Scannura contemplated his five top picks at length as he sifted through a crate of his most recent listened-to records. As he pulled each record out, he explained in great detail the label, year, catalog number and provided context on the artists themselves so we thought it only appropriate to list out the five choices this month as well. Despite the volume, Scannura was deeply familiar with each and every single record he owned and it showed.
Scannura’s first selection is a track off of the 1995 release, “Party Time,” by C.V.O, which came out on Chicago House label Balance Recordings. Scannura’s selection is the first b-side track, “Mighty Real Groove.” C.V.O — an abbreviation of the phrase “Chicago’s Very Own,” is a side project of classic house staple Glenn Underground, whose production style toed the fine line between deep house and disco.
Marie Davidson’s “Work It,” from her 2018 release Working Class Woman on Ninja Tune, served as Scannura’s second selection. “You wanna know how I get away with everything? I work. All the fucking time. From Monday to Friday, from Friday to Sunday, I love it. I work,” Davidson chants over the cymbal rides, analog bells and drum machine claps of the acidy techno track that quickly became a favorite of DJs around the world.

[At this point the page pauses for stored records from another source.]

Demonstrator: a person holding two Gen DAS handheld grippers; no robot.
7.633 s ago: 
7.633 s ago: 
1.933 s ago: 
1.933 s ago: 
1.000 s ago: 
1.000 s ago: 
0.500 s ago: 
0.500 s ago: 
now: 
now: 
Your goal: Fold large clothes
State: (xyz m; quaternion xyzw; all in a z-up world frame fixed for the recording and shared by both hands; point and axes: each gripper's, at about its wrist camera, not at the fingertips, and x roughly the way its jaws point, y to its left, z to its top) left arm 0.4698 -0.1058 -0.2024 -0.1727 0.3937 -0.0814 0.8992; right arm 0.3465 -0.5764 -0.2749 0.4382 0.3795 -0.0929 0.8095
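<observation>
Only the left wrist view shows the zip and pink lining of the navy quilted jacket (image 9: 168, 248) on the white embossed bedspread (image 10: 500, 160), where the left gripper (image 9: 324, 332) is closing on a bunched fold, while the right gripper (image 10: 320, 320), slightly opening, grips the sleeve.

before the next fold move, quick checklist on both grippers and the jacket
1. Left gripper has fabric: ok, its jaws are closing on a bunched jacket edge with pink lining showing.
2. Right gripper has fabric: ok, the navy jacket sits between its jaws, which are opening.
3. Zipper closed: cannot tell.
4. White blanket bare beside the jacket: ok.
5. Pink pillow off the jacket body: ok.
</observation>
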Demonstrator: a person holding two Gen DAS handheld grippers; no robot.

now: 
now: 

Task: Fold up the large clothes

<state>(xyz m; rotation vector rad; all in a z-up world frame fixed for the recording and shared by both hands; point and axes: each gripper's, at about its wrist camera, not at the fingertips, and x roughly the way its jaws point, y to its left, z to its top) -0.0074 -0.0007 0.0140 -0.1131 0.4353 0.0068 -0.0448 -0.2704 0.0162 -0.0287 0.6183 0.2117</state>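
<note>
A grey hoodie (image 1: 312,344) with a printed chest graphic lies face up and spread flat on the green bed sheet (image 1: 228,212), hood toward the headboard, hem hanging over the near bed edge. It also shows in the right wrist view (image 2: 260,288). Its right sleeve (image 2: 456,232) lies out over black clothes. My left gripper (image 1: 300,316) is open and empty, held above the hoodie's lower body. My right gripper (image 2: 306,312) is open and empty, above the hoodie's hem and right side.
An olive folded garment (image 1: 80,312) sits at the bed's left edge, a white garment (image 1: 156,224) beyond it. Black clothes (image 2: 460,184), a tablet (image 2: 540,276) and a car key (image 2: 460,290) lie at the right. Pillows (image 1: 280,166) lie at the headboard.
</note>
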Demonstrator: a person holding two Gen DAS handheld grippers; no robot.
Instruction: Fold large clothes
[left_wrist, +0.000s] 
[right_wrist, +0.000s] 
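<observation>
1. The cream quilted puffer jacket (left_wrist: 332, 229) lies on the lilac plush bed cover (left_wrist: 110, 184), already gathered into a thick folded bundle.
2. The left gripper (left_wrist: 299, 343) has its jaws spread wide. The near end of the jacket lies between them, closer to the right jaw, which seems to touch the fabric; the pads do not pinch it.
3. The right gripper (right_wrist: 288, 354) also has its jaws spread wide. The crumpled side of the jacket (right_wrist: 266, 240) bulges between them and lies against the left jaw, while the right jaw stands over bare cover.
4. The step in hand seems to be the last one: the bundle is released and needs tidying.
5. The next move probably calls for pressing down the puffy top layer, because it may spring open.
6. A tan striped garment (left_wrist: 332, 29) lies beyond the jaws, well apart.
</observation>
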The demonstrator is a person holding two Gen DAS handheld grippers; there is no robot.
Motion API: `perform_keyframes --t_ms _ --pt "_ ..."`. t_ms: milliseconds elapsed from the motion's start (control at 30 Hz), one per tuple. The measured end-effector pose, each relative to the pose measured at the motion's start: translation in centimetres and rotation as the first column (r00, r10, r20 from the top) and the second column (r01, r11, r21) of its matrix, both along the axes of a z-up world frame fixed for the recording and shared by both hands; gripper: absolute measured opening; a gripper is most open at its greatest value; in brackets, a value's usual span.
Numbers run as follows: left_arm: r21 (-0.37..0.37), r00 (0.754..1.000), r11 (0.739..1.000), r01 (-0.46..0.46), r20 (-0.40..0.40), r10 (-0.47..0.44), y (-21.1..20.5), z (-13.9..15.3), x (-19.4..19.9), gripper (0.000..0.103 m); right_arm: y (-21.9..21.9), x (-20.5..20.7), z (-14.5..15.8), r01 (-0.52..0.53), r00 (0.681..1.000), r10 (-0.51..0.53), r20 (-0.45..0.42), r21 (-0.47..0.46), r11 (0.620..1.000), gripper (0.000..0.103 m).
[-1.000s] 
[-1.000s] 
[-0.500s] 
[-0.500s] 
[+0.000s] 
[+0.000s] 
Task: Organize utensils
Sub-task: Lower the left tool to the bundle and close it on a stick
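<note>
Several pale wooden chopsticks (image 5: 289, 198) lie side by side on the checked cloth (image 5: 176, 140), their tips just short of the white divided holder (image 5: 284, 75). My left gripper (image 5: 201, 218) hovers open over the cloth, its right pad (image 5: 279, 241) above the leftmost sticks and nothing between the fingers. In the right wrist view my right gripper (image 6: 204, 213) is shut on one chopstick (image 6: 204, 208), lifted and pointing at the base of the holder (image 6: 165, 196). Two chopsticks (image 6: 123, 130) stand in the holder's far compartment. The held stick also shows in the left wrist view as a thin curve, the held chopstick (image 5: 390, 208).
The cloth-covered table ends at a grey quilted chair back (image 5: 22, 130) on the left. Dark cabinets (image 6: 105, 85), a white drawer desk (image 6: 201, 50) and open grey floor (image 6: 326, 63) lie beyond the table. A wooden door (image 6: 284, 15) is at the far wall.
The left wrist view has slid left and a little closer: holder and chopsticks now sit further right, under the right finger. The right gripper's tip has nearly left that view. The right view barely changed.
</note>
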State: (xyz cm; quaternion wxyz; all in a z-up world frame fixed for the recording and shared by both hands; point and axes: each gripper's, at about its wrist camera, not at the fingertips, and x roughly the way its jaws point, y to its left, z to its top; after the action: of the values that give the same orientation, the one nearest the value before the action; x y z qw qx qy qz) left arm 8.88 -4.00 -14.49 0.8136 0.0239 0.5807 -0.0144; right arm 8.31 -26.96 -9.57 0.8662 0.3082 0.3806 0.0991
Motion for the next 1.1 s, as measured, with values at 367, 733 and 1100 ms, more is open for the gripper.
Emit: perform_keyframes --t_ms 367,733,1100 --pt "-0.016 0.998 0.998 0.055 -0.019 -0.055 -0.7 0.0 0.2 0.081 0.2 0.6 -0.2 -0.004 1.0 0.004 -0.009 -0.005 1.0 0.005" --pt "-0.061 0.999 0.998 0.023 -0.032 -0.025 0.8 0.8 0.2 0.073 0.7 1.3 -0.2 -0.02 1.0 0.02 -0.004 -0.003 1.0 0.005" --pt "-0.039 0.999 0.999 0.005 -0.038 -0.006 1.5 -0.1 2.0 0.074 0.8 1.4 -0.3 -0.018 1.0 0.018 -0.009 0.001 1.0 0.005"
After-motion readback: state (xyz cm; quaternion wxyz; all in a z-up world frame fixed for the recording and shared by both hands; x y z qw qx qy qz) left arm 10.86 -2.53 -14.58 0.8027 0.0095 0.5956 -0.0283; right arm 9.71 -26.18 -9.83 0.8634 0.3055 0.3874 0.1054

And it seemed this track resonated deeply with Scannura, who works as a Clinical Research Coordinator of Oncology at the University of Colorado Anschutz Medical Campus on top of running a record label. Responsible for A&R to vinyl pressing and distribution as well as promotion, Scannura manages to work around his demanding 9-5 schedule to help put out absolutely fantastic underground dance music from artists both here in Denver and across the country, an impressive feat worthy of recognition.
Scannura’s third selection is a very Chicago-sounding track with a very Chicago-sounding name. Deep Dish is the collaboration of Iranian techno producers Dubfire and Sharam. The 1994 record was released on Tribal Records and Scannura’s selection is the first track off the groovin’ record.
Selection number four is the b-side, “The Klan Revisited (Kemeticjust Remix),” off of the release The Klan Revisited. Released on the Detroit label Musicality Records in 2015, this record by the Sunlight Project invokes lounge-y vibes through the live instrumentation of a jazz flute, live bass guitar and crisp bongos.
Scannura’s fifth and final selection is the sensual and pulsing b-side, “Horny Dubz,” by Detroit House veteran Norm Talley. Off of the 2018 release The Freeman’s Path, this is the eleventh and most recent pressing from another Denver-based house label, the Playground.